Bjorn · December 28, 2009, 4:49am

What’s best practice for offscreen rendering in multithreaded apps?

I’m currently creating a general purpose framework for processing video data,
using a combination of GL, GLSL and straight C. The framework is multithreaded,
meaning that multiple threads can run and perform GL/SL tasks simultaneously.
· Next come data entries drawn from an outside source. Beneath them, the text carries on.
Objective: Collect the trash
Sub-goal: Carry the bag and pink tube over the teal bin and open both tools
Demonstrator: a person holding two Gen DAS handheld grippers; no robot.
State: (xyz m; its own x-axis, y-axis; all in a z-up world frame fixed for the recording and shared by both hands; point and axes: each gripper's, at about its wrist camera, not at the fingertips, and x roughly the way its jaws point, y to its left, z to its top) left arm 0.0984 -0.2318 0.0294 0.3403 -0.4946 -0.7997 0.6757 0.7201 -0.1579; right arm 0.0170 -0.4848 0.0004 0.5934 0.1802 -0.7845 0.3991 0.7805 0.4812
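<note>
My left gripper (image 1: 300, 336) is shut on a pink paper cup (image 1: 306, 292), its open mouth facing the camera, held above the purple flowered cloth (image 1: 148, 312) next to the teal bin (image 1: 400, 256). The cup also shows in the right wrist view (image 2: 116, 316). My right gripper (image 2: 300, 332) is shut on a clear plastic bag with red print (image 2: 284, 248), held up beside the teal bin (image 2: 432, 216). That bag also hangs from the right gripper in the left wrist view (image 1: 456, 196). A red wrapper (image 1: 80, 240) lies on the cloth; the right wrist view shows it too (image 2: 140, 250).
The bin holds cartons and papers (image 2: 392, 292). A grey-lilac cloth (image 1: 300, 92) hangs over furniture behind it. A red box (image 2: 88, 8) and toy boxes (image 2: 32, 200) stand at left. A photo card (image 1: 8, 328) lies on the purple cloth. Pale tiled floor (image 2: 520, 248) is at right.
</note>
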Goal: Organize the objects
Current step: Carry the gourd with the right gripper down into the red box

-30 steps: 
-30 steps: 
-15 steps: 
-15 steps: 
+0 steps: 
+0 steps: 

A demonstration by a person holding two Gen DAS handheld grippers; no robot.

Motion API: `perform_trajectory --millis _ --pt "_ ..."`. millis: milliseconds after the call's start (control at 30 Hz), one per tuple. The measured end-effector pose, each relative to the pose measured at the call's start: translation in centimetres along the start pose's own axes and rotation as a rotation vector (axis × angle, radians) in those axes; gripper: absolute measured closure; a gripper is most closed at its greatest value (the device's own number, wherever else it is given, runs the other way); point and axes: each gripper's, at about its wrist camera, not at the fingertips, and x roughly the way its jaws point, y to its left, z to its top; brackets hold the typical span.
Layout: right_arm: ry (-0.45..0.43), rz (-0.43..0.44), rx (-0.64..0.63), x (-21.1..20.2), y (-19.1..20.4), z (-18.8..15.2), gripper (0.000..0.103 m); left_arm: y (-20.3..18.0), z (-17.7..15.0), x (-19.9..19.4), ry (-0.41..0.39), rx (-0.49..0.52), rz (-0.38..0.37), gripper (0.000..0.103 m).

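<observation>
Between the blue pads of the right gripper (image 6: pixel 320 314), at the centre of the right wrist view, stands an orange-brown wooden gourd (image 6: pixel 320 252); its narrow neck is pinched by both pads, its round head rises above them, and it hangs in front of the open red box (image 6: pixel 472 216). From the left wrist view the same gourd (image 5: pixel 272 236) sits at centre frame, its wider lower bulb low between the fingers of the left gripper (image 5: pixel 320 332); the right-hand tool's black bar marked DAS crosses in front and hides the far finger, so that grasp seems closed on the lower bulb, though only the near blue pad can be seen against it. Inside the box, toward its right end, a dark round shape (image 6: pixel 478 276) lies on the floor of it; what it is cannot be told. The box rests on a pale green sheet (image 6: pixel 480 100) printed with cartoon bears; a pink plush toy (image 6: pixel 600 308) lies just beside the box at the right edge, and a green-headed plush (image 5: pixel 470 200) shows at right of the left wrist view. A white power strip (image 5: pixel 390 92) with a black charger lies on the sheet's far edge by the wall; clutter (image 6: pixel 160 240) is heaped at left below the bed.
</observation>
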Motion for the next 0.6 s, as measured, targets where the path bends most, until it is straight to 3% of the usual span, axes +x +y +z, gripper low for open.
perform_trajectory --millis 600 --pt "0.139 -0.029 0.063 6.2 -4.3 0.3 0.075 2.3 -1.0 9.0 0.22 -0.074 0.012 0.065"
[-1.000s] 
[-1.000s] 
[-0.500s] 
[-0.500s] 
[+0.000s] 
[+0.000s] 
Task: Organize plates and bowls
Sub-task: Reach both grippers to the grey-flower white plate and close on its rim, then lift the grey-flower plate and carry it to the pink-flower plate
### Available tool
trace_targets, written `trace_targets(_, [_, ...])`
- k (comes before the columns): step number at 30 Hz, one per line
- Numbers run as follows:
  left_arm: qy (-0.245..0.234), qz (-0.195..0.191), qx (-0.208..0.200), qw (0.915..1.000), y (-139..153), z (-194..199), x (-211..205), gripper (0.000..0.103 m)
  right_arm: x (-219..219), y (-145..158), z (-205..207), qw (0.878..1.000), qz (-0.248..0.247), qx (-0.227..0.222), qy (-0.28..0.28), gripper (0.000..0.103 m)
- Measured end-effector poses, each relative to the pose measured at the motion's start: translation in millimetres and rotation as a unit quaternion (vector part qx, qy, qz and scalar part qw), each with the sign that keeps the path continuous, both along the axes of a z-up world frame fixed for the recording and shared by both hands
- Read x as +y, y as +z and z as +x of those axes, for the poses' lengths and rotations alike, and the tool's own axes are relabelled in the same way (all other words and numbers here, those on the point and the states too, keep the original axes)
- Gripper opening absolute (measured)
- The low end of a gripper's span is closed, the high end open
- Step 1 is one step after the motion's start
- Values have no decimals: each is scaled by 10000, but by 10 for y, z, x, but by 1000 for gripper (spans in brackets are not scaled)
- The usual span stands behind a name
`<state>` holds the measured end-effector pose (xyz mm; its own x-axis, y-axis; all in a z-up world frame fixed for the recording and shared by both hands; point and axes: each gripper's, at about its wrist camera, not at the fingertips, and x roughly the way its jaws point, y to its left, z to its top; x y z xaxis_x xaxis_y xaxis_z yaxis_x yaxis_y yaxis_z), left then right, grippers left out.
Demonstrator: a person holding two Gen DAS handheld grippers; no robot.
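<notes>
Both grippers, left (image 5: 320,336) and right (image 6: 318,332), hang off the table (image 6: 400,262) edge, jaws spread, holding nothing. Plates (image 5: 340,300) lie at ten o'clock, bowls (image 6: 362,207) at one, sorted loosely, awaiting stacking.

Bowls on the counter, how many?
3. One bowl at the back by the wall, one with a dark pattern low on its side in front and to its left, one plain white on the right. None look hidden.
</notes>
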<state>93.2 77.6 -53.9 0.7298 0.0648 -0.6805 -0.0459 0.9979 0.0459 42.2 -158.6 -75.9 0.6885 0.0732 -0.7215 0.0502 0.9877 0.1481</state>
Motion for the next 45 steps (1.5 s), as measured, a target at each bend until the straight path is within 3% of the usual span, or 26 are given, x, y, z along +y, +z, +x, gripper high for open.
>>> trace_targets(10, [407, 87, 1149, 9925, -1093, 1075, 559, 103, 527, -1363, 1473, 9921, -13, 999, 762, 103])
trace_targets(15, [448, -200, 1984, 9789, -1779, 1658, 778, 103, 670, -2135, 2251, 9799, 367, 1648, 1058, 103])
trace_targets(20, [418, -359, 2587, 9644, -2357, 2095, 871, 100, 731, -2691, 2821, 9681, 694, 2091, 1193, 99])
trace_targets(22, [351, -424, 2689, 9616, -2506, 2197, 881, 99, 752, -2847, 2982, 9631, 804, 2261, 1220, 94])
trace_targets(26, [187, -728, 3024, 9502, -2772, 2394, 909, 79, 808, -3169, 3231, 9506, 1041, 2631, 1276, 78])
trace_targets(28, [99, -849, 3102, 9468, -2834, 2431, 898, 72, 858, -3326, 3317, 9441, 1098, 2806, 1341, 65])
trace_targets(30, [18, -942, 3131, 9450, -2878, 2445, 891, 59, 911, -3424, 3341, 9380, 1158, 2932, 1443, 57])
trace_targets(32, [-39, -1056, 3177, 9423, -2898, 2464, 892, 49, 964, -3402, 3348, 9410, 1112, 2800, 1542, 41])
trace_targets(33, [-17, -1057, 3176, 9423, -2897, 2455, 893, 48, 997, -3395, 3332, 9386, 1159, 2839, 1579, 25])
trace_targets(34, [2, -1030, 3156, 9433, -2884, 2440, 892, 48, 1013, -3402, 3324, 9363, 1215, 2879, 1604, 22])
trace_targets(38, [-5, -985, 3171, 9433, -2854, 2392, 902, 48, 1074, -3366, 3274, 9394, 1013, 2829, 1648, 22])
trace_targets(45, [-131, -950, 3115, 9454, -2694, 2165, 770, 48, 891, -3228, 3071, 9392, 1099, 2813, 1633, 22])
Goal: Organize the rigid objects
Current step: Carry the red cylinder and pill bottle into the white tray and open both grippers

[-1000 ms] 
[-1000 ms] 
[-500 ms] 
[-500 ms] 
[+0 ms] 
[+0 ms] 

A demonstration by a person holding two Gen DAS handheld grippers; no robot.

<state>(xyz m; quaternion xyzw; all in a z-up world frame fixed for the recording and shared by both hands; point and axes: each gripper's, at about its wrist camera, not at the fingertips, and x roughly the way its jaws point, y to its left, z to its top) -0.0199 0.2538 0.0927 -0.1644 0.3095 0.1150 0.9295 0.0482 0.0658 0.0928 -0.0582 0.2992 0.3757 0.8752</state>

I know very little GL and even less X, but have figured out how do do
texture mapping and color conversion using shaders and GLX. This part of my
framework works fine and I’m ready to move on to more advanced tasks, like
offscreen rendering and writing shaders with multiple output buffers. But GL
is a jungle and I’m rather confused when it comes to choosing the correct
solution to my problems.

Some of the questions I have are:

I use GLX 1.4 to manage my onscreen windows. Now I want to create a
new thread which renders data to an offscreen buffer. The OpenGL Super Bible
uses Frame Buffer Objects for this, but the GLX 1.4 doc mentions GLXPixmaps
and GLXPbuffers. Which one of these buffer types are appropriate to use for
rendering from shaders?
Multithreaded apps seems to have ‘issues’ when it comes to synchronizing
access to the rendering HW. What’s best practice for doing GL/GLSL/GLX
in a multithreaded application? Googling “multithreaded opengl” tells me that
it just won’t work, but is that really true in general? I do plan to use
separate rendering contexts for each thread, but I guess that even then I
may run into problems when the OS re-schedules my threads or when the app
runs on a multicore platform.
Are there any good and up-to-date tutorials or FAQ’s around for developing
multithreaded GL apps?

Thanks in advance for any answers.
Boa

Ilian_Dinev · December 28, 2009, 5:54am

Use FBOs in a single context, forget about Pbuffers and pixmaps.
Make the rendering itself single-threaded. But you can/should keep the calculation of arguments of render-calls multithreaded. (make a cmd-FIFO of your own, that threads append to, and the sole context-thread executes).
Modern nVidia drivers automatically use multithreading to make all glXXX calls very fast: 50-150 cpu cycles instead of 300-10000 cycles. They simply append commands to an extra FIFO, that a driver-created worker-thread uses to actually push the commands to the driver.
With PBOs (not Pbuffers, but pixel-buffer-objects) you can async-copy data around.
If you’re about to visualize results in multiple windows, you’ll meet trouble. There Pbuffers and context-sharing may be necessary in some solutions, or you can use some rarely-available extensions (iirc).